10/10/2014

Sans vergogne aucune

 

Le 28 septembre dernier, l'initiative pour une caisse maladie publique a été rejetée dans les conditions que l'on sait, et qui laissent à une majorité de Genevois un goût amer.


Tout au long de la campagne, afin d'effrayer le bon peuple, les opposants à l'initiative ont martelé, avec un acharnement tout aussi remarquable que la mauvaise foi qui l'accompagnait, que la caisse publique nous mènerait tout droit à la perte du libre choix de notre médecin.


Pourtant, ceux-là mêmes qui prétendaient vouloir nous protéger contre la perte de notre liberté, n'avaient eu de cesse, ces dernières années, de nous imposer la "fin de l'obligation de contracter" de nos assureurs maladie, expression délibérément  confusionnelle signifiant précisément la latitude qui devait être laissée à ces dernier de choisir les médecins qu'ils souhaitaient rembourser. Inutile de faire un dessin  pour expliquer qu'il nous faudrait alors, pour garder notre médecin, soit le rémunérer nous-mêmes, soit rechercher un assureur dont il serait encore dans les bonnes grâces.


Simultanément à cette lutte récurrente pour conserver ce droit fondamental, certains cantons particulièrement exposés à une installation pléthorique de nouveaux cabinets médicaux, dont Genève, ont demandé la faculté d'en limiter le nombre en fonction des besoins de leur population.
Par une "clause du besoin" provisoire et renouvelée durant plusieurs années, cet instrument de contrôle des coûts de la médecine ambulatoire fut accordé aux cantons qui le souhaitaient, jusqu'à sa levée partielle en 2011 et totale en 2012. Les effets ne se firent pas attendre, puisque de 127 nouveaux cabinet à Genève en 2011, nous sommes passés à 435 en 2012...Devant la levée de boucliers des cantons les plus touchés, le parlement a réinstauré provisoirement, durant trois ans dès le 1er juillet 2013, une "clause du besoin" très imparfaite, permettant une limitation partielle de l'installation de nouveaux cabinets.

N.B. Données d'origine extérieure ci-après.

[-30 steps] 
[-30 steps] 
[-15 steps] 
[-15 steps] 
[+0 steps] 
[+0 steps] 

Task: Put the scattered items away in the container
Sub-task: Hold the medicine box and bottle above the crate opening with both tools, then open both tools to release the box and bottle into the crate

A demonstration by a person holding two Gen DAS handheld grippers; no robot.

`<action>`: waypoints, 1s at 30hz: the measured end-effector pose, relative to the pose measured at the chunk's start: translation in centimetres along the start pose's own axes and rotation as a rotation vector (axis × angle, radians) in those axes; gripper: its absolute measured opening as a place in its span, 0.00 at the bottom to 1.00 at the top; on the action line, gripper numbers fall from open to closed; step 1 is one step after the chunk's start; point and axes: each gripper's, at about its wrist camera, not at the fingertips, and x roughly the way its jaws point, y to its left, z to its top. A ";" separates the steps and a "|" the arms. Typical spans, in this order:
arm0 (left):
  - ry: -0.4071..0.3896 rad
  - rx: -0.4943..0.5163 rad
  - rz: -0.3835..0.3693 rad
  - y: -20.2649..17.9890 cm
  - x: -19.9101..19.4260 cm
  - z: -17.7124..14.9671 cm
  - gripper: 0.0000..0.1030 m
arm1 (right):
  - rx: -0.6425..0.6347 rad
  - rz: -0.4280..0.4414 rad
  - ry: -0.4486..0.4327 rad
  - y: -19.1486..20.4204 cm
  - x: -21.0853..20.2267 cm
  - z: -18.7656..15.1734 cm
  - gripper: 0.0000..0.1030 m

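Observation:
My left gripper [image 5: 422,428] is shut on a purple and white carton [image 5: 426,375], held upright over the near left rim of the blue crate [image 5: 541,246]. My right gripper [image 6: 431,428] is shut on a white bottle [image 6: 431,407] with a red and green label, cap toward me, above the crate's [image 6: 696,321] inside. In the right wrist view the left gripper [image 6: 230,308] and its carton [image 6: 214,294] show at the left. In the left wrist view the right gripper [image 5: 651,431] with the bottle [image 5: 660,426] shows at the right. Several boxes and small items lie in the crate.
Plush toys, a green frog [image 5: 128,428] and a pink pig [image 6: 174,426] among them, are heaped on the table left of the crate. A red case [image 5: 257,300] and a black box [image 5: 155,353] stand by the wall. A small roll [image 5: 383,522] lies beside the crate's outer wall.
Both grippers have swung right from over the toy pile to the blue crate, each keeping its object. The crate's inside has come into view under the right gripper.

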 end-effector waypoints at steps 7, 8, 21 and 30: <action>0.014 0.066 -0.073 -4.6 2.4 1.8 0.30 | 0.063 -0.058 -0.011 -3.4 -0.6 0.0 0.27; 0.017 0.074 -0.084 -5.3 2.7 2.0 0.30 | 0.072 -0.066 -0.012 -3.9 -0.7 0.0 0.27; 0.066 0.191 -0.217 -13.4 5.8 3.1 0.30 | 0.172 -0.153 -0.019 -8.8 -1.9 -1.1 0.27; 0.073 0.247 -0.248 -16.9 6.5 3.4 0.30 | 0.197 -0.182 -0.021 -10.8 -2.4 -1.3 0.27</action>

Immédiatement, ces mêmes défenseurs de nos libertés sont repartis au combat. Ainsi, le conseiller national UDC zürichois Jürg Stahl déposait le 22 mars 2013 une motion demandant précisément la liberté de contracter pour nos assureurs, en tant qu'alternative à la clause du besoin ("Plutôt que de donner encore plus de compétences aux cantons, le Conseil fédéral devrait introduire la liberté de contracter")(http://www.parlament.ch/f/suche/pages/geschaefte.aspx?ges...). En d'autres termes: "laissez les médecins s'installer, seule une partie d'entre eux verra ses prestations prises en charge par la LAMal".
Sans aucune vergogne, quelques jours avant la votation sur la caisse publique, le 10 septembre dernier, une majorité du conseil national acceptait cette motion (http://www.parlament.ch/ab/frameset/f/n/4915/444436/f_n_4...).
Ainsi, tout en brandissant le spectre de la perte de la liberté de choix en cas d'acceptation de l'initiative, le même lobby plébiscitait l'asservissement de notre liberté au bon vouloir des assureurs.
Avouez qu'ils sont forts tout de même!
Et quand on veut en savoir un peu plus sur le motionnaire Jürg Stahl, on s'aperçoit qu'il est domicilié...au Groupe Mutuel ( http://www.parlament.ch/ab/frameset/f/n/4915/444436/f_n_4...).
Espérons que malgré la démission en bloc du conseil d'administration du Groupe mutuel le 29 septembre, il puisse néanmoins recevoir, en fin d'année, le décompte de ses jetons de présence bien mérités au conseil national!

La stratégie à court terme de nos assureurs maladie est donc claire: lutter contre toute régulation de l'offre de soins ambulatoires pour venir ensuite imposer la solution qu'ils tentent de faire avaler depuis des années.